#### [YOUR TASK]
In the entries that follow, the line with "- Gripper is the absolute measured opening" opens the range and the line with "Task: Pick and" closes it; repeat that range exactly, both lines included.

Saved data entries:
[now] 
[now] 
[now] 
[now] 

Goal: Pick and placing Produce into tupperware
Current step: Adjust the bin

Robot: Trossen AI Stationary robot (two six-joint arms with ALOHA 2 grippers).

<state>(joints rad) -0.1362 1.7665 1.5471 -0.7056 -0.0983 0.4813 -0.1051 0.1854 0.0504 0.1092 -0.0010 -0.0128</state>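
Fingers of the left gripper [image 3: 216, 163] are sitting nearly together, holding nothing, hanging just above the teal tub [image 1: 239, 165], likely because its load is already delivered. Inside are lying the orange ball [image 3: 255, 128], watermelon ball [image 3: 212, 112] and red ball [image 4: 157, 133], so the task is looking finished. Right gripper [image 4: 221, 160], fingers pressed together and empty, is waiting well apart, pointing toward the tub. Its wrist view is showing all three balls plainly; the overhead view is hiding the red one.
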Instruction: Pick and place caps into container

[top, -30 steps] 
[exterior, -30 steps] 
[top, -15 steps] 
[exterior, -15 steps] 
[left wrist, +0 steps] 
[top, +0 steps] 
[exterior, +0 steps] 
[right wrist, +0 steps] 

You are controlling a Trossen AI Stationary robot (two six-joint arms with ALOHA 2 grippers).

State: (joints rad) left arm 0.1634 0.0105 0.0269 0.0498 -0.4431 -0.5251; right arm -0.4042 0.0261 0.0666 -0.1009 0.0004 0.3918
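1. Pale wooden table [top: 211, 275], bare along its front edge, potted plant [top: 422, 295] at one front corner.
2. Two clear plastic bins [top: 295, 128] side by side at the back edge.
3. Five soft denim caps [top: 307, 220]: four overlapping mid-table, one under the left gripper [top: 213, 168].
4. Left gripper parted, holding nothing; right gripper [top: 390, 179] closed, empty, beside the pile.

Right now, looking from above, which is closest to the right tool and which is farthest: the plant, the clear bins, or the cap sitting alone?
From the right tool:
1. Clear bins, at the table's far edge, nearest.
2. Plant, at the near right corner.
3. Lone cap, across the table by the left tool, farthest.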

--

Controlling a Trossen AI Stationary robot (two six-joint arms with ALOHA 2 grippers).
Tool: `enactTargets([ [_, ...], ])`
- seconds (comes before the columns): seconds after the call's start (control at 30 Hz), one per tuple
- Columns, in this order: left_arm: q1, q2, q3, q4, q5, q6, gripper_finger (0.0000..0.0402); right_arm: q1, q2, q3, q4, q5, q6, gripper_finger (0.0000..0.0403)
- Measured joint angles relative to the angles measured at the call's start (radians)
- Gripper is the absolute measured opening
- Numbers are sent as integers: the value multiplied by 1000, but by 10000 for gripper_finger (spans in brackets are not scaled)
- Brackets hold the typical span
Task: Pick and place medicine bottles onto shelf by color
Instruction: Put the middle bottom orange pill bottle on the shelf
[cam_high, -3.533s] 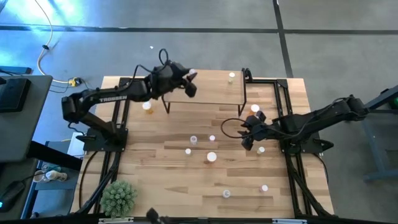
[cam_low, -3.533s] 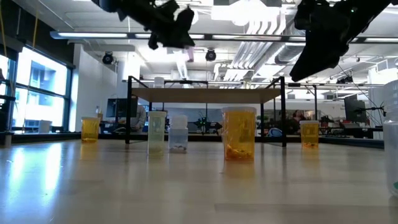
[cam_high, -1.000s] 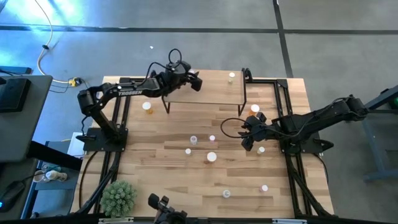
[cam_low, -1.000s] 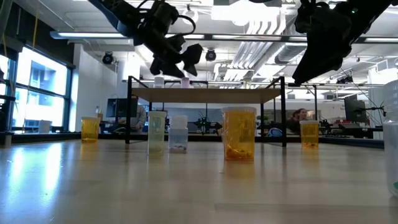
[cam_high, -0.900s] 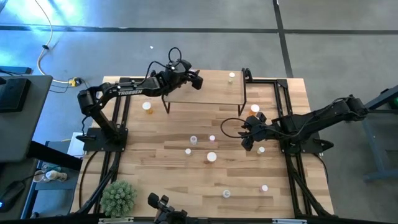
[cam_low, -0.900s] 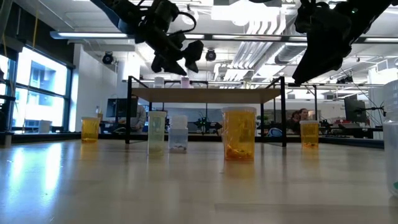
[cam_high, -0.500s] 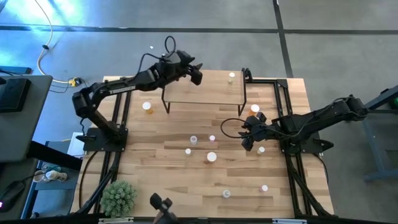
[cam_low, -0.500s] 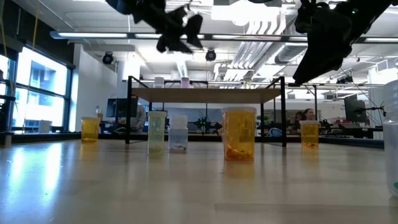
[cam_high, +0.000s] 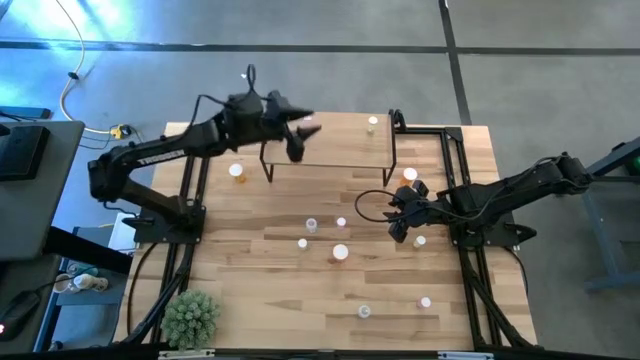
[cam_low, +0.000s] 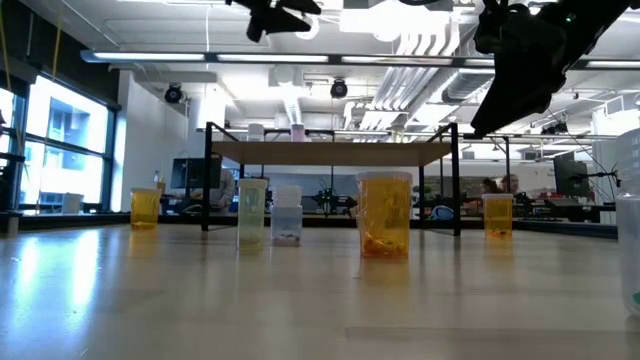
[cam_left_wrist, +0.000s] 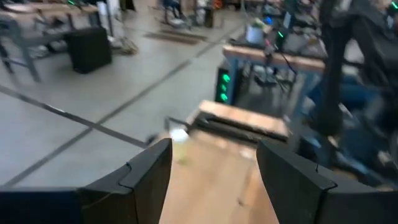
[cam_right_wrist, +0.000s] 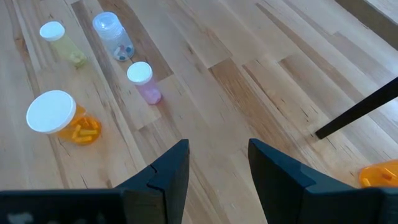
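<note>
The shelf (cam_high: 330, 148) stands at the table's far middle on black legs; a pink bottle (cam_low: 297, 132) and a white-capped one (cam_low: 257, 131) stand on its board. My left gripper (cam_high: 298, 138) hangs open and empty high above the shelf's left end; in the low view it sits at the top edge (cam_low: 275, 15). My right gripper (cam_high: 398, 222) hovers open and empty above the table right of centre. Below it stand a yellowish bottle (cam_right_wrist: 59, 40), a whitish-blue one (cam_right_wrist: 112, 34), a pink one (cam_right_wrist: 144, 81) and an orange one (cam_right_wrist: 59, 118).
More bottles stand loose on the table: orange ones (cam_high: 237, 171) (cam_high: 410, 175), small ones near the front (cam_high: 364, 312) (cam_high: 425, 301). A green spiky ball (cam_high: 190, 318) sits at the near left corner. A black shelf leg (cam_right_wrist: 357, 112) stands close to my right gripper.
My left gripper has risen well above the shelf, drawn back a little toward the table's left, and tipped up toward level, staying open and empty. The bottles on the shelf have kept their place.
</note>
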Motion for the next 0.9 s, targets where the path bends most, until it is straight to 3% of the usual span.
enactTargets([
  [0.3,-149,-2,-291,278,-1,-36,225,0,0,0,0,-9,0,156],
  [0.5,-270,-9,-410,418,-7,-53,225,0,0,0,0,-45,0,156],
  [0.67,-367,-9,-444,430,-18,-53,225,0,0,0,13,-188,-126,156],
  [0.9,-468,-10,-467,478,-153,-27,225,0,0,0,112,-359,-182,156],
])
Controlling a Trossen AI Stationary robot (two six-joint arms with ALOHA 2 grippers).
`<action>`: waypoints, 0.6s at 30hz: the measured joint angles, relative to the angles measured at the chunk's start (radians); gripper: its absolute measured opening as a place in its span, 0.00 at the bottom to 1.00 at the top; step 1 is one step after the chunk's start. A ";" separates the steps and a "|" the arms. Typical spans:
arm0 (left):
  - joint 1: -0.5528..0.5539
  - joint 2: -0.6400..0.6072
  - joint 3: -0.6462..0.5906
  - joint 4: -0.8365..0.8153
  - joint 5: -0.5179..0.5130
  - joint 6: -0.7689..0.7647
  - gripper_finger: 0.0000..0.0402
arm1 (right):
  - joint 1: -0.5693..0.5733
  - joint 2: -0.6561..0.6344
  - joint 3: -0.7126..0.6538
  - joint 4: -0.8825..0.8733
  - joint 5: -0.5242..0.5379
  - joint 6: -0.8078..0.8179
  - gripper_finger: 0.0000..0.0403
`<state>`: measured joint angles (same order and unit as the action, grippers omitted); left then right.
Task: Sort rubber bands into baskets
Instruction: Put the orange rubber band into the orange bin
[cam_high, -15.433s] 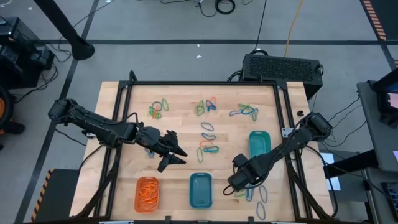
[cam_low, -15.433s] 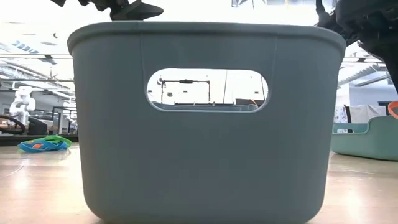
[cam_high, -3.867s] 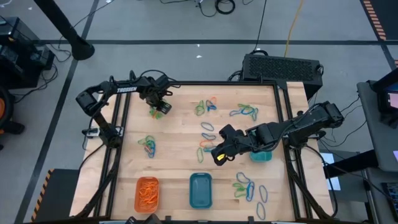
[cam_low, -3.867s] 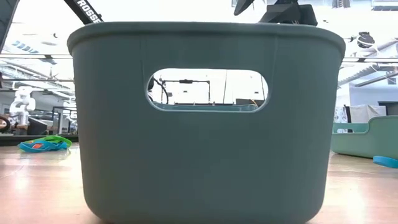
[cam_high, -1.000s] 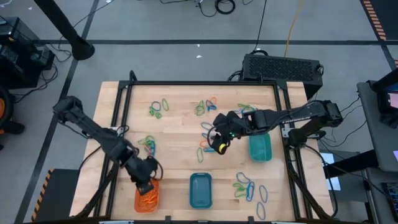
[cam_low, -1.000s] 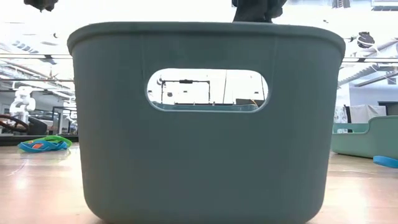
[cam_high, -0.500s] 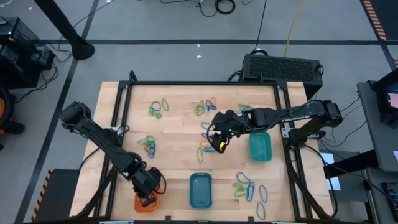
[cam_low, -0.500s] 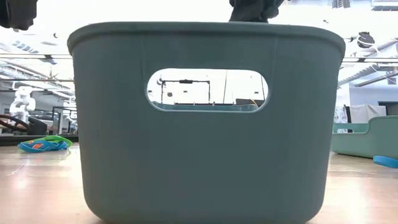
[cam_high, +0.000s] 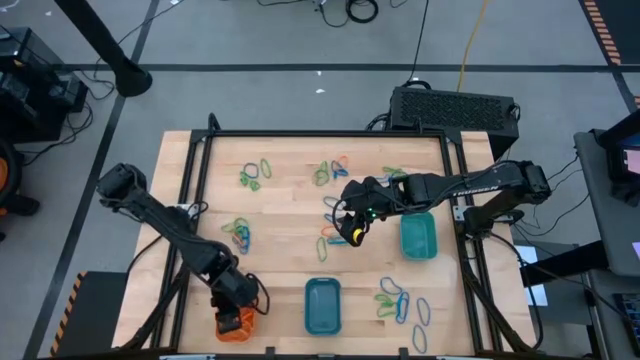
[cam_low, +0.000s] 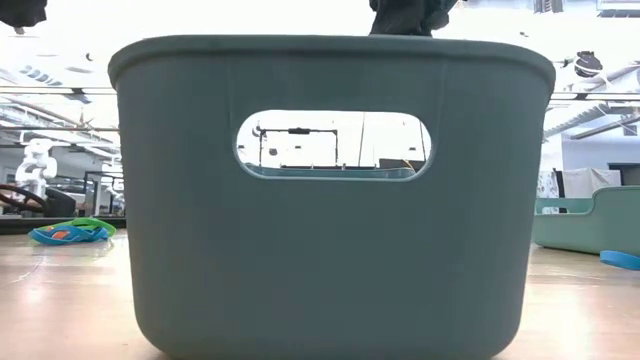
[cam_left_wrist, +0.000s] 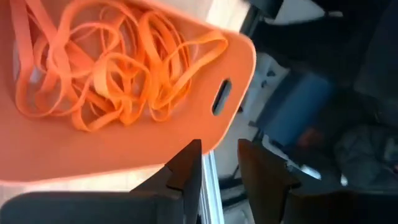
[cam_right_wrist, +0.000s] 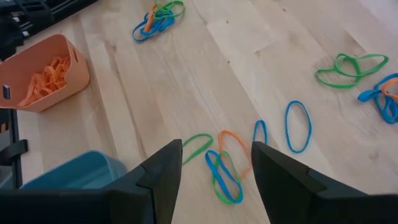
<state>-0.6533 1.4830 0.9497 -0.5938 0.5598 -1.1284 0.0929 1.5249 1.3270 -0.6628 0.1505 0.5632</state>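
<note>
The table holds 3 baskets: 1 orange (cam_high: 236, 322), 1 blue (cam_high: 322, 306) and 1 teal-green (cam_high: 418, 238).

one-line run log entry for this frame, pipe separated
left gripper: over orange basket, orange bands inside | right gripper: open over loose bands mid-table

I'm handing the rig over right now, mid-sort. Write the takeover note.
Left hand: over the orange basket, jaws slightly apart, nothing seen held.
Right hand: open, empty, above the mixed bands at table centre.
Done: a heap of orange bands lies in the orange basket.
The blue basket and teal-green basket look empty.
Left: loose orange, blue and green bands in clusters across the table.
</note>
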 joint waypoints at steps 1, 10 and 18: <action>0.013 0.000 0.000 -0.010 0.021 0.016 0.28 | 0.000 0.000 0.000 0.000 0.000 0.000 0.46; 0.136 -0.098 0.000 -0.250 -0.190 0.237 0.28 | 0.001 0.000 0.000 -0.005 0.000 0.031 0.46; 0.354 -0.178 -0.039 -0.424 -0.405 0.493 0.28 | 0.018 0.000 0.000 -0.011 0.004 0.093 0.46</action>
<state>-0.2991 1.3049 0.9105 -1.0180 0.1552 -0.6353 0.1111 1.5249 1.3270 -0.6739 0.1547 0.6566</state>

#### [SOLVED PROBLEM]
- Gripper is the absolute measured opening
- Numbers are sent as integers: the value multiplied by 1000, but by 10000 for gripper_finger (spans in brackets are not scaled)
- Brackets hold the typical span
Task: Pick and place medicine bottles onto shelf by color

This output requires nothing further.